### [Assignment]
Take the lines below beginning at the line that has "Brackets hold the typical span" and stopping after the line that has "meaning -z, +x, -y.", and print them exactly as they are, with no other lines.

*** Records for this task Section Begins ***

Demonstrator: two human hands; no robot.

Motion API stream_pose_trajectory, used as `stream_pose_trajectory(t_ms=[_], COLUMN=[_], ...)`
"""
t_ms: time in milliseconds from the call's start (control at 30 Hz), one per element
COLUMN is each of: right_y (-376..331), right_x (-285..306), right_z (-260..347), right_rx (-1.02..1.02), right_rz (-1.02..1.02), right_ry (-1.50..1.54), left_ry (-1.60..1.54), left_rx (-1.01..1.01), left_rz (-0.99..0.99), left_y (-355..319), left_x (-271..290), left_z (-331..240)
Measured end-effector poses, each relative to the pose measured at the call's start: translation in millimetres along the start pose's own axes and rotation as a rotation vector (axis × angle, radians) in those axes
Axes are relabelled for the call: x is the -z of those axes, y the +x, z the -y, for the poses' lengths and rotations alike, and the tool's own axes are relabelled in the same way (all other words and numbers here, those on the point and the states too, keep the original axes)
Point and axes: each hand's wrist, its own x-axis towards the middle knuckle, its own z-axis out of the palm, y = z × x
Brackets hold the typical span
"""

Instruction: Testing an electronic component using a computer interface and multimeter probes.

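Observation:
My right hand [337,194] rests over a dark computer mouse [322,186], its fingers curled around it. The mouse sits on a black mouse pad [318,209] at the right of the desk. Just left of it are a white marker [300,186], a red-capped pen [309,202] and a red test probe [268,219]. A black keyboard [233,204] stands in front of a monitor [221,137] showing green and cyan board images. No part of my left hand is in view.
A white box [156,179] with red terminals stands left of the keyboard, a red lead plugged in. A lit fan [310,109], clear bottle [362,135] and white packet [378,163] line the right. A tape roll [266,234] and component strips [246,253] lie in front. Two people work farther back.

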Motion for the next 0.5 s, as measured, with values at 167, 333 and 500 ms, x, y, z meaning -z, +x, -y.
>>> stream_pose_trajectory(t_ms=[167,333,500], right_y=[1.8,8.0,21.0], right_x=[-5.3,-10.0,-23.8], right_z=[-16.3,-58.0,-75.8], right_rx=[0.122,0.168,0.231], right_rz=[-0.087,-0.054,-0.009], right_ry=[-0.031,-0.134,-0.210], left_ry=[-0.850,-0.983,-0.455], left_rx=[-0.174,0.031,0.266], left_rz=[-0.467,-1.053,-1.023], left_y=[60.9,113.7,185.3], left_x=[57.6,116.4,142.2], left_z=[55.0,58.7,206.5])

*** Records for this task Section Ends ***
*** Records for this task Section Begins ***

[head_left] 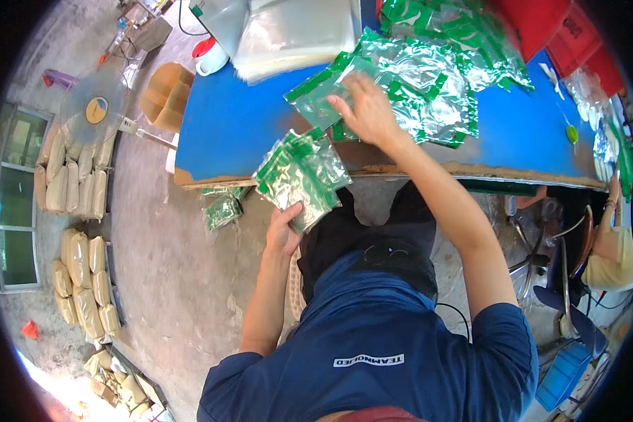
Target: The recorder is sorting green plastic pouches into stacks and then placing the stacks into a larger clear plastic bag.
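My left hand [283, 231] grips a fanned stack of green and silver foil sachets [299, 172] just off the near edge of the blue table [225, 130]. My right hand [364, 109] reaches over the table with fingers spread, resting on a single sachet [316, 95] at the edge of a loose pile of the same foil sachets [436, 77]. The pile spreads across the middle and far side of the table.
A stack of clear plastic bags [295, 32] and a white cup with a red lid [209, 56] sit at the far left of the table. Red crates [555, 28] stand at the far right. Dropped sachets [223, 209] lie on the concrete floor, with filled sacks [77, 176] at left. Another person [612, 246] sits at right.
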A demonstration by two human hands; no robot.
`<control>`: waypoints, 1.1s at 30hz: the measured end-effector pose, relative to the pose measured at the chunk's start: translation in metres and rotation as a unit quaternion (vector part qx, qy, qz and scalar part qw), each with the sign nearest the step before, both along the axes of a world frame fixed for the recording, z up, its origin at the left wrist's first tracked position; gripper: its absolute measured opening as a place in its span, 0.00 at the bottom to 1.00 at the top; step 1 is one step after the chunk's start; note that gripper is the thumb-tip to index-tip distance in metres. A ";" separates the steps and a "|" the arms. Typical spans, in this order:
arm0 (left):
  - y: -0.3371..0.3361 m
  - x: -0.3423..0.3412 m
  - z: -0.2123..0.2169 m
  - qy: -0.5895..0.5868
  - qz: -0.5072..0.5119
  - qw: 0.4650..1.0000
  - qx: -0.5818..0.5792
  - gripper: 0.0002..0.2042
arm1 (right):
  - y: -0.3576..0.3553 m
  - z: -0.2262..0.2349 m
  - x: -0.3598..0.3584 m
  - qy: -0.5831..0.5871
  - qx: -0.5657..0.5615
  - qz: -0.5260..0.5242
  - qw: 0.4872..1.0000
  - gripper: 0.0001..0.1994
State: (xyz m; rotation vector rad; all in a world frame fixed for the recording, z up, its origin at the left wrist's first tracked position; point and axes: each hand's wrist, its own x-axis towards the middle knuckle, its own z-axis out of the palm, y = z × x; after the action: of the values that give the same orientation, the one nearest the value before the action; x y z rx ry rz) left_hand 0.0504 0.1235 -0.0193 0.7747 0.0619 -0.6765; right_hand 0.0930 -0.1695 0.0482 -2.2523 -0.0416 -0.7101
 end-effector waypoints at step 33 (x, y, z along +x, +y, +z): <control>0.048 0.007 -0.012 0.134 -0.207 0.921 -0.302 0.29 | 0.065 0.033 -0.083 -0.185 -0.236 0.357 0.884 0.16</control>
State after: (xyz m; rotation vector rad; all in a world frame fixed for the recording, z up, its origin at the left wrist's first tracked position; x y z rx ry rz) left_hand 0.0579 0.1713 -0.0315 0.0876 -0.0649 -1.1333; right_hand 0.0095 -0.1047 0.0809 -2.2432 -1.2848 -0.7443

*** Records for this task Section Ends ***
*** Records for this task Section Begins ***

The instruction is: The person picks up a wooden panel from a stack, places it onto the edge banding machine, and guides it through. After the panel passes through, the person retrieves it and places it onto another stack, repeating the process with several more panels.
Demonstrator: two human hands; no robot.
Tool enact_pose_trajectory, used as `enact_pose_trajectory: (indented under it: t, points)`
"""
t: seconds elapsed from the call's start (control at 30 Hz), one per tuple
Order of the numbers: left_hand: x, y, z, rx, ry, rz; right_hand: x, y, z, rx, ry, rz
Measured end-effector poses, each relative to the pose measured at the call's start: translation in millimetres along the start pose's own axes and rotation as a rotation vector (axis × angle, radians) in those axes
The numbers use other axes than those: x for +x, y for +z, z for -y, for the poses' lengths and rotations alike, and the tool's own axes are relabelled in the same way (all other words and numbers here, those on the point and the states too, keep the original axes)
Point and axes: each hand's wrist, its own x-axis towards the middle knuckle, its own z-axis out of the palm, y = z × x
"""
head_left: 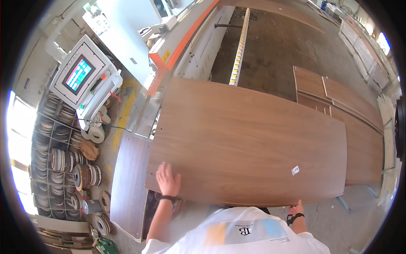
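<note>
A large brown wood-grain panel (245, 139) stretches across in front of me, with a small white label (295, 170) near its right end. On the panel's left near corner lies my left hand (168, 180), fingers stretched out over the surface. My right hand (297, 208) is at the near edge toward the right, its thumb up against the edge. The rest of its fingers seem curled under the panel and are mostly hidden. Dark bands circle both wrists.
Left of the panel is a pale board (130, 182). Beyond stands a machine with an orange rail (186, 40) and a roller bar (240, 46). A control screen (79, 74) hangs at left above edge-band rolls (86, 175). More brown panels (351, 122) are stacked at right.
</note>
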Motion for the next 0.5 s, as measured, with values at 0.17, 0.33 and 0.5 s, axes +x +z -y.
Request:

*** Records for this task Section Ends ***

### [Solved exercise]
Brackets hold the typical span
"""

Instruction: Testing an electronic component using a computer interface and multimeter probes.

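Observation:
My right hand [337,194] rests over a dark computer mouse [322,186], its fingers curled around it. The mouse sits on a black mouse pad [318,209] at the right of the desk. Just left of it are a white marker [300,186], a red-capped pen [309,202] and a red test probe [268,219]. A black keyboard [233,204] stands in front of a monitor [221,137] showing green and cyan board images. No part of my left hand is in view.
A white box [156,179] with red terminals stands left of the keyboard, a red lead plugged in. A lit fan [310,109], clear bottle [362,135] and white packet [378,163] line the right. A tape roll [266,234] and component strips [246,253] lie in front. Two people work farther back.
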
Motion for the next 0.5 s, as measured, with values at 167, 333 and 500 ms, x, y, z meaning -z, +x, -y.

The output contains nothing further.